> _Task data_
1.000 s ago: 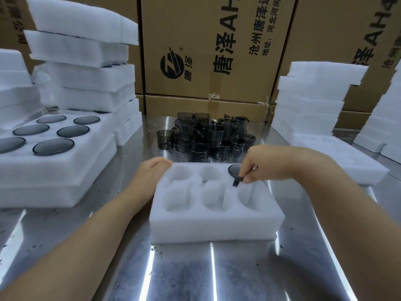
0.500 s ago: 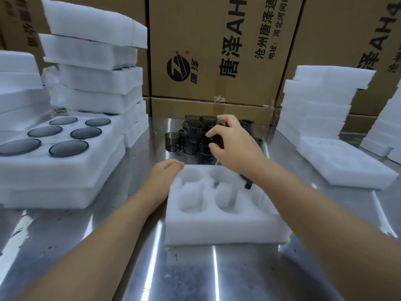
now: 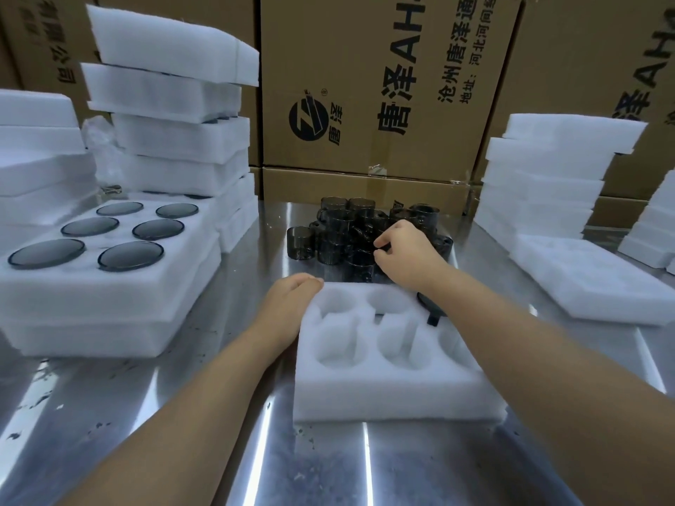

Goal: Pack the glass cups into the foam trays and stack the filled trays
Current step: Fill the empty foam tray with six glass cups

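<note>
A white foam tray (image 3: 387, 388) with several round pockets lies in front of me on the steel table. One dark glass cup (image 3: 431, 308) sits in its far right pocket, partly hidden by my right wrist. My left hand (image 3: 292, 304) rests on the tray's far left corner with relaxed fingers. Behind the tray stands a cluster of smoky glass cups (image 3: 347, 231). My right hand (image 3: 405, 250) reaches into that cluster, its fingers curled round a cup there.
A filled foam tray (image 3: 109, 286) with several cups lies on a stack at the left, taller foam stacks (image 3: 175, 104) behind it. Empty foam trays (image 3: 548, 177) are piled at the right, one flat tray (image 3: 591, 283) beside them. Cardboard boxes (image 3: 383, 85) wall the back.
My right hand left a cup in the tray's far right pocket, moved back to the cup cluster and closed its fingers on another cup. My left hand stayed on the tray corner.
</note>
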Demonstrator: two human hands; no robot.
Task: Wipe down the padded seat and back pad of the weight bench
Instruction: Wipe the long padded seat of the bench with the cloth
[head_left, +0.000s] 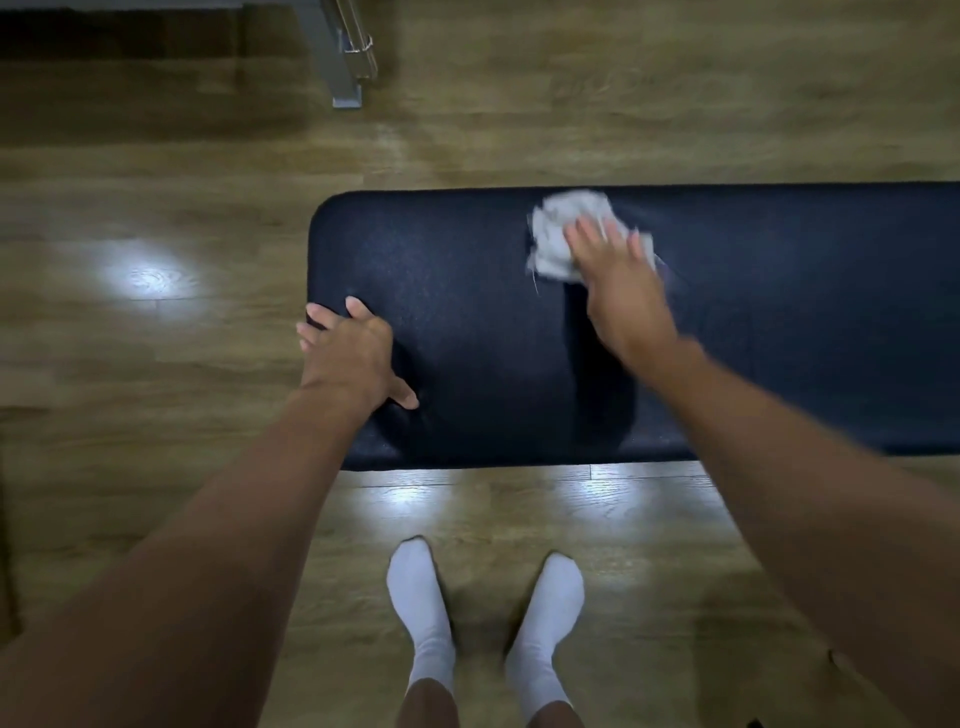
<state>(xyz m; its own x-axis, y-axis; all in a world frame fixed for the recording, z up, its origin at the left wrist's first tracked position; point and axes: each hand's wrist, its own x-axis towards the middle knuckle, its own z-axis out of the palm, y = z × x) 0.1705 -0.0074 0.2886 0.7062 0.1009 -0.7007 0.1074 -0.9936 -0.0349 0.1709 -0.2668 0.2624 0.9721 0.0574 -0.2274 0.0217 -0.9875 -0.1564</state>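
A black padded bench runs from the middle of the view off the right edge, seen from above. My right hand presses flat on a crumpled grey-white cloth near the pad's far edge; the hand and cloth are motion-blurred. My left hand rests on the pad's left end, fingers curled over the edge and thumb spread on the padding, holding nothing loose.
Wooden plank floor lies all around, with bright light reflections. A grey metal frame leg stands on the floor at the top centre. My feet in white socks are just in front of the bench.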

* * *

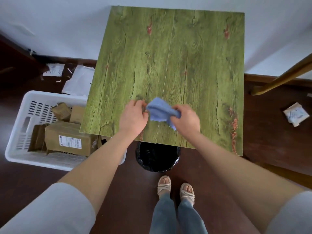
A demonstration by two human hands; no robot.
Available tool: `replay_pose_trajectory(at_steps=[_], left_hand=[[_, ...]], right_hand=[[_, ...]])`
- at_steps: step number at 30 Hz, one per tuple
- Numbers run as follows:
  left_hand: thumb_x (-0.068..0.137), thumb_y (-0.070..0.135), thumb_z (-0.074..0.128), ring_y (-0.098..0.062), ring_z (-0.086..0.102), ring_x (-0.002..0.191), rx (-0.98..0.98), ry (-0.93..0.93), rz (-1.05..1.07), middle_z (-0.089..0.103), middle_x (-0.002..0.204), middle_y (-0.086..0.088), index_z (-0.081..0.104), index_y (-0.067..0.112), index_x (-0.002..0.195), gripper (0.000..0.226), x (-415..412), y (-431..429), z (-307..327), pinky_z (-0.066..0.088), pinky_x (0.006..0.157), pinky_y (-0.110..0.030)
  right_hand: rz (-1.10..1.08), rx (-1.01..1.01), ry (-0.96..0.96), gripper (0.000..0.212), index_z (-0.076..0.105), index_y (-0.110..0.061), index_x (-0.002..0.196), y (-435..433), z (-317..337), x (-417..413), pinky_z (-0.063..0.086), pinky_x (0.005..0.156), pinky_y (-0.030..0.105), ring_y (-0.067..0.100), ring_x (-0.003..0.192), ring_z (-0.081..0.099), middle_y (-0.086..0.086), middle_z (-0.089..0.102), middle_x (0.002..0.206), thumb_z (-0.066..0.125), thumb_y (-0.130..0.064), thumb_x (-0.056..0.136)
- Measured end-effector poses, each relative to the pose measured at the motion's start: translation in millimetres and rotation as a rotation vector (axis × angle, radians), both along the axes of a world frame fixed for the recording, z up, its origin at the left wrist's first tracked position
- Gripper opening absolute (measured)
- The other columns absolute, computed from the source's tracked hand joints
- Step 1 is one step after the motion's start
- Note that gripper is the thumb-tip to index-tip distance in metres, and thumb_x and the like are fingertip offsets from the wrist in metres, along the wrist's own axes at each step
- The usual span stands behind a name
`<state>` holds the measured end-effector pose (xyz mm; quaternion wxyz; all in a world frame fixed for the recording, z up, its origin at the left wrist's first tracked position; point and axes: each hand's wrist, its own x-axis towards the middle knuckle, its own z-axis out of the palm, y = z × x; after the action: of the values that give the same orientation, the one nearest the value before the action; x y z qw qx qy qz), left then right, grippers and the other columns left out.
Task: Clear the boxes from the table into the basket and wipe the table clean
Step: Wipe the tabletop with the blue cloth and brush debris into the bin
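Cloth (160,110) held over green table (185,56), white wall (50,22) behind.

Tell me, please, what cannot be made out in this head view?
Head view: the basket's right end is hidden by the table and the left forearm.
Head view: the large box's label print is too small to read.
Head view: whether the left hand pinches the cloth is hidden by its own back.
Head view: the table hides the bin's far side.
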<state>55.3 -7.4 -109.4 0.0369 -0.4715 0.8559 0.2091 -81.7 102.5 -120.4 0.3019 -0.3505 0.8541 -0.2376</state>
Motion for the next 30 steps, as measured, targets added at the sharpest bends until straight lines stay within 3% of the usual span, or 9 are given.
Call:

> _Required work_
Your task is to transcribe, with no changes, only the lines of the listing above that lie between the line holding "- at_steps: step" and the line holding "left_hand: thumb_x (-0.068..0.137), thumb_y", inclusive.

> _Result for this exercise_
- at_steps: step number at 30 Hz, one per tuple
- Numbers run as follows:
  left_hand: thumb_x (-0.068..0.137), thumb_y (-0.070..0.135), thumb_z (-0.074..0.128), ring_y (-0.098..0.062), ring_z (-0.086..0.102), ring_x (-0.002..0.191), rx (-0.98..0.98), ry (-0.93..0.93), rz (-1.05..1.07), middle_z (-0.089..0.103), middle_x (-0.002..0.204), middle_y (-0.086..0.088), index_z (-0.081..0.104), index_y (-0.067..0.112), index_x (-0.002..0.195), gripper (0.000..0.226), x (-415..412), y (-431..429), z (-307..327), pinky_z (-0.066..0.088), pinky_x (0.006..0.157), pinky_y (-0.110..0.030)

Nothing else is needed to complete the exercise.